The former secretary of state then goes on to take issue with arguments raised by Michael Gerson in the Post as well by others that attempted to do exactly what Kissinger has pleaded with us to do: put his comments in context. The problem was not so much Kissinger’s vile words but the policy they represented all too well. His program of détente sought to lower tensions with the Soviets. It left no room for American activism on behalf of human rights behind the still impassible Iron Curtain. But in his op-ed Kissinger attempts to put himself forward as an unsung hero of the Soviet Jewry movement. He sees the disagreement between his “quiet diplomacy” and the ideas of Senator Henry “Scoop” Jackson and others who demanded sanctions on the Soviets until they agreed to our demands for freedom for the Jews as merely one of tactics not goals.

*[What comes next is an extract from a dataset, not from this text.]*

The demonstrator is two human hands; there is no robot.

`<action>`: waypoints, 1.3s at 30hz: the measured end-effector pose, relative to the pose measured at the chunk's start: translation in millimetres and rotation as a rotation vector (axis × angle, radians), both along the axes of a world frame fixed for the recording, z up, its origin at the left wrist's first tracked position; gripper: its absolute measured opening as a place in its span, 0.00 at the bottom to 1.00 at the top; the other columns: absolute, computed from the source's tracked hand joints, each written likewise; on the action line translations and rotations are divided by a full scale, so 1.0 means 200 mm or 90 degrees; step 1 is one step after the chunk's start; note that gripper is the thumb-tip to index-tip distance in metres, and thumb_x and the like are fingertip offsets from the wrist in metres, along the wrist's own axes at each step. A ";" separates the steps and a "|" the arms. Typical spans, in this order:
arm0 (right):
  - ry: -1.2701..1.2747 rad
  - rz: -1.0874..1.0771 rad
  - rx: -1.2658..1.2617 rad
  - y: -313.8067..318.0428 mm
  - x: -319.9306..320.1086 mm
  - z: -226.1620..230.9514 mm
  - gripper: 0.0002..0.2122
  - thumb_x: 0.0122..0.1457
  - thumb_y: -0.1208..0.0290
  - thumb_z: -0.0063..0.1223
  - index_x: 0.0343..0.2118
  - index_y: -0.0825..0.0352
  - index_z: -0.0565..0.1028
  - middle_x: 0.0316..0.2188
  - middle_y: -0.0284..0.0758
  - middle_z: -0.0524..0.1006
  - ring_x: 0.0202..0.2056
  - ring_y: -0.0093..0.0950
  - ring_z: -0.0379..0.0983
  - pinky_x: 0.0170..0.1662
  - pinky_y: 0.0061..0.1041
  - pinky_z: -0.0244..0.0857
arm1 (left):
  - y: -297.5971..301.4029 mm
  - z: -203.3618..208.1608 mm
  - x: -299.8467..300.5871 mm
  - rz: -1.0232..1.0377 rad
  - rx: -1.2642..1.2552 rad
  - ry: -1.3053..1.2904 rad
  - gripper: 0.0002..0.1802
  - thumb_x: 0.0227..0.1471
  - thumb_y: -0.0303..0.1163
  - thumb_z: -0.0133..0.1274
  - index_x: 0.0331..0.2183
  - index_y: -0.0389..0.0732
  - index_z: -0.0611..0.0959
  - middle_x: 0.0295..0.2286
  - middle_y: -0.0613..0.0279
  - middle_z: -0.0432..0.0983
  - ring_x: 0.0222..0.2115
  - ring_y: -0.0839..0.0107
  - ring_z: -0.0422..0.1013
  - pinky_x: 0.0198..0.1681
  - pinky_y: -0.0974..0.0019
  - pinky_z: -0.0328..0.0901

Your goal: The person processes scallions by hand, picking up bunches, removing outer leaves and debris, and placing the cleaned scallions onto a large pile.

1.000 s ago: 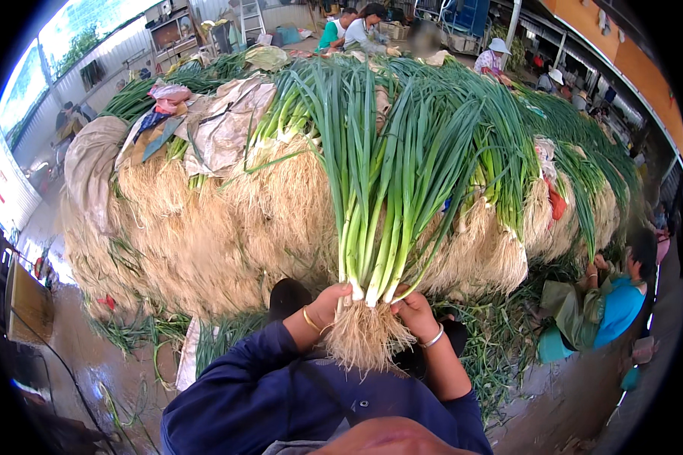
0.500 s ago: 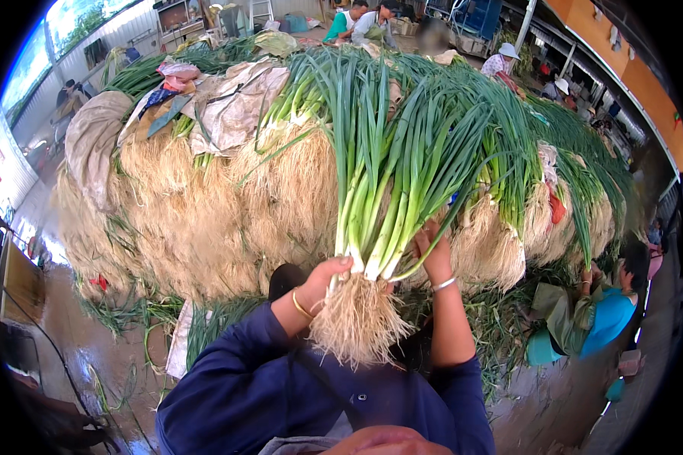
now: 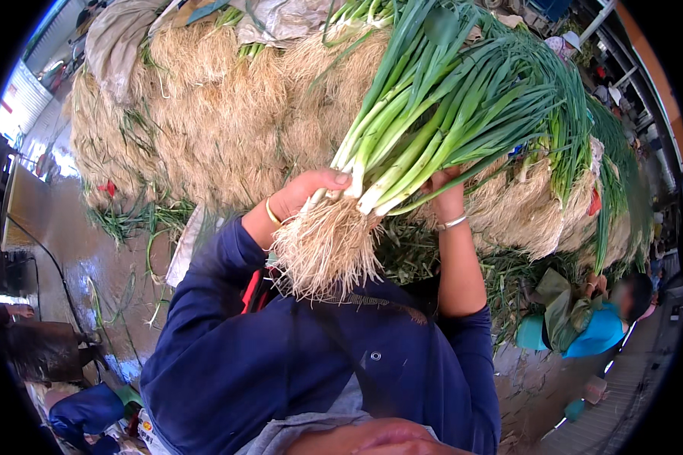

Indeed, he seems to labor under the misapprehension that his attempts to make nice with the Soviets during this period were successful. Kissinger prefers to believe that the Jackson-Vanik sanctions on the Soviet Union, or indeed, the refusenik movement or the widespread pressure on Moscow on a variety of human rights issues, had no impact on the fall of the empire that Ronald Reagan, a vocal critic of Kissinger’s policies, rightly termed “evil.” But if, as Kissinger claims, “memories are short,” it is his memory, and not those who have condemned détente, that is faulty.
Far from “an effective global strategy” that produced stability and a lessening of tensions, détente had the opposite effect from what its mastermind intended. Like the treaty that Kissinger negotiated with the North Vietnamese (a dubious achievement that led to more Communist aggression, though it earned him and Le Duc Tho a Nobel Peace Prize that bears an unfortunate comparison to the Oslo Accords that won Shimon Peres, Yitzhak Rabin and Yasir Arafat the same award), his attempts to ameliorate the Soviets only encouraged them to further adventurism in Africa, the Middle East, and ultimately Afghanistan. It was only after Ronald Reagan reversed Kissinger’s disastrous foreign policy that the tide began to turn in favor of freedom and the West.
I don’t doubt that Kissinger cringed when he read his unfortunate comments in print 37 years later and wishes he had stated his views in a less offensive manner. But the proper historical context into which to place this conversation is one in which the architect of a strategically faulty policy is attempting to justify his indifference to the fate of Soviet Jews. We needn’t focus on the mention of “gas chambers” to know that Kissinger was dead wrong then and just as wrong today.